If a cobia spooks, Kelly keeps his eyes open. "A lot of times the fish will pop up again heading in the same direction. Keep an eye out the back of the boat too. A lot of times they'll sneak up behind you."
For Kelly, perfect cobia conditions include the presence of bait, decent water clarity and light current. "Find a temperature break or an area of dead current around Cape Point [off Cape Hatteras]," he said, "and you'll find fish." The perfect cobia day would also feature a 10 to 15 mph southwest wind. "That puts the wind and current in the same direction, which pushes fish to the surface."
Even on a less-than-perfect day, Kelly can still catch cobia. "We've had days when we caught 30 fish in the wind and rain," he said. When the sky is overcast, he'll throw out a block of menhaden chum and wait for the fish to come to him.

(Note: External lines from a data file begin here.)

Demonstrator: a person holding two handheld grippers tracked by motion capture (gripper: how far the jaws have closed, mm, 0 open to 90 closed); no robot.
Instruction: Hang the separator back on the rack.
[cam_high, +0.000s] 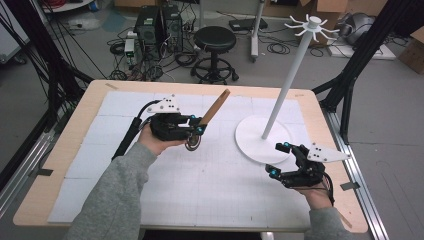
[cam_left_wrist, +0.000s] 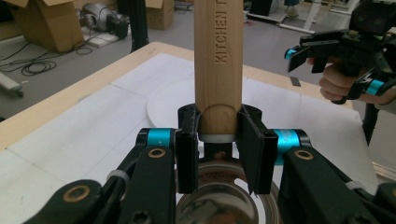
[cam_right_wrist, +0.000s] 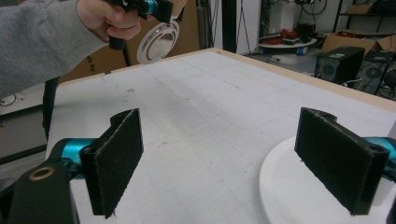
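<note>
**Utensil lifted clear of table, stand braced nearby**

A utensil with a wooden handle and a round metal head is held in the left gripper, to the left of the white hanging stand and above the table. The jaws are pinched on the lower end of the handle, just above the metal collar; the handle is seen angled up and toward the stand's pole, the head hanging below the jaws. The grip is judged to be taken low on the handle so that the free upper end can be offered to the hooks at the stand's top.

The right gripper is kept at the near edge of the stand's round base, its jaws spread wide with nothing between them. This placement is judged to be for steadying the base.
</note>
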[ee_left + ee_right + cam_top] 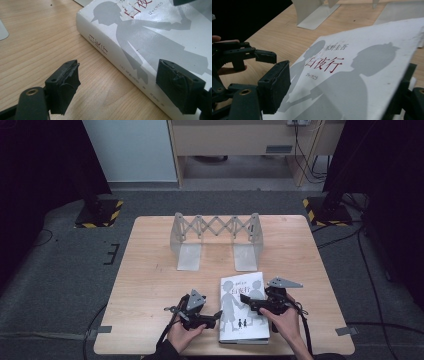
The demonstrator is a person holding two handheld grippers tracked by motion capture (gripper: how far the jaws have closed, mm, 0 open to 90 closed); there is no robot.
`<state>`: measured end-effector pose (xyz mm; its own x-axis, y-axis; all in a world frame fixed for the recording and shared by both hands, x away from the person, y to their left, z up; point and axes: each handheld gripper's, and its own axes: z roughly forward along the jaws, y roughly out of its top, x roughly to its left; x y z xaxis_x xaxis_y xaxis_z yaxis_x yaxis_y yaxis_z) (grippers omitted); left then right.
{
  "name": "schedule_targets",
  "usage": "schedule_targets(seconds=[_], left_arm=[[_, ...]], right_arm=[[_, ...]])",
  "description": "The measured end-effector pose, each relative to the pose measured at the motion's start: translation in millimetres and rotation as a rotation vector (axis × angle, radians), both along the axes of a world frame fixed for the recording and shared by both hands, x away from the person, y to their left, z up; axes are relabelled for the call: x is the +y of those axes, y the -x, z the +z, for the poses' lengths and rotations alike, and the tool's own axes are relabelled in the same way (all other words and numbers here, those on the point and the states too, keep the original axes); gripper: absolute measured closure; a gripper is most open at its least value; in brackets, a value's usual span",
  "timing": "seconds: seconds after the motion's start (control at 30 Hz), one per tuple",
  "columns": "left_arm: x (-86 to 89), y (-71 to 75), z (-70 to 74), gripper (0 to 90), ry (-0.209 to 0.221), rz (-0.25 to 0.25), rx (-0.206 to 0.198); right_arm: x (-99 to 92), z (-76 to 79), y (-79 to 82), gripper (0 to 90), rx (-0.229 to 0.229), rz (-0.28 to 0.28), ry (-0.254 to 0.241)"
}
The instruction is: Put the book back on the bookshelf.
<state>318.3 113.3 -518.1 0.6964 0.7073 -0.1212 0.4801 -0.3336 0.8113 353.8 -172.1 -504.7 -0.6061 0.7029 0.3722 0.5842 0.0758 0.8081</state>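
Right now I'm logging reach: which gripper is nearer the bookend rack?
Right. The right gripper sits over the book, closer to the rack; the left gripper is lower, beside the book.

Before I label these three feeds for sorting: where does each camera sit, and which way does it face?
High view: above the person's side, looking forward and down on the table; both hands and forearms show.
Left gripper view: rides the left gripper, facing the book spine; own jaws show.
Right gripper view: rides the right gripper, looking across the cover to the bookend rack; the left gripper shows.
All share the book.
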Motion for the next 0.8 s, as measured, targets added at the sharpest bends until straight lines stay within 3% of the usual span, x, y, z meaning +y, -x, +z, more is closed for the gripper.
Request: schedule_targets(seconds=[0.33,0.6,0.67,0.8], left_arm=[[2.4,-1.3,-1.8,18.7,-0.008,0.003,-0.002],[13.2,-5.3,2.8,19.7,0.039,0.038,-0.006],[18.1,-7.2,4.7,20.2,0.071,0.053,-0.001],[22.1,-9.1,6.2,20.9,0.083,0.065,-0.008]], right_arm=[[3.6,-7.4,-1.1,27.1,0.033,0.006,0.009],[1.0,-3.8,-1.4,35.5,0.025,-0.006,-0.025],[2.4,-1.1,-1.4,35.7,0.021,-0.004,-0.012],[1.7,-3.3,-1.8,37.9,0.034,-0.013,-0.018]])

Kelly chases cobia from early May through the middle of September, but by June, most of the fish have moved to Chesapeake Bay. That's where I picked up the chase in early June with Capt. Ben Shepard (757-621-5094, www.aboveaveragesportfishing.com), one of the first skippers to bring sight-casting to Virginia.
Traditionally, the state's anglers anchored to chum for cobia, which attracts everything from car-hood rays to scrappy sharks. But several years ago, Shepard learned the sight-fishing technique in Florida and unleashed it at home.
"We'll meet at 10 o'clock," Shepard told me over the phone. "What time?" I asked incredulously. "Ten," he repeated, "no hurry." I agreed but still arrived early to Bubba's Marina in Virginia Beach. Shepard and his buddy Jason Legg already had Shepard's bay boat in the water and ready to go. By the time we left Lynnhaven Inlet, the sun was high and the air still and hot: perfect conditions for spotting cobia.
We didn't run far. Shepard headed toward Chesapeake Bay Bridge Tunnel, the 17-mile-long span that crosses the mouth of bay, and continued up Thimble Shoal toward Norfolk. About a mile north of the bridge, we stopped in the middle of nowhere and started looking for brown suits. We didn't look long.
"Cobia," Shepard announced. I searched the water with my inferior eyes and finally saw the fish cruising 50 yards off the bow.
Anxious, I prepared to throw a live eel with a spinning rod. Shepard stopped me. "That's just a little fish," he said. "Use this." He handed me a lighter rod with a ounce plain, yellow bucktail jig.
The rod's whippy tip allowed me to land the light lure close enough to get the small cobia's attention. I retrieved the small jig across the surface, and the cobia went absolutely nuts - turning, swiping, slashing and annihilating the little lure.
After we landed and released the 30-pound fish, Shepard explained that he'd caught cobia of all sizes on the small, yellow jig. "I don't know what they think it is," he admitted, "but cobia can't stand that thing."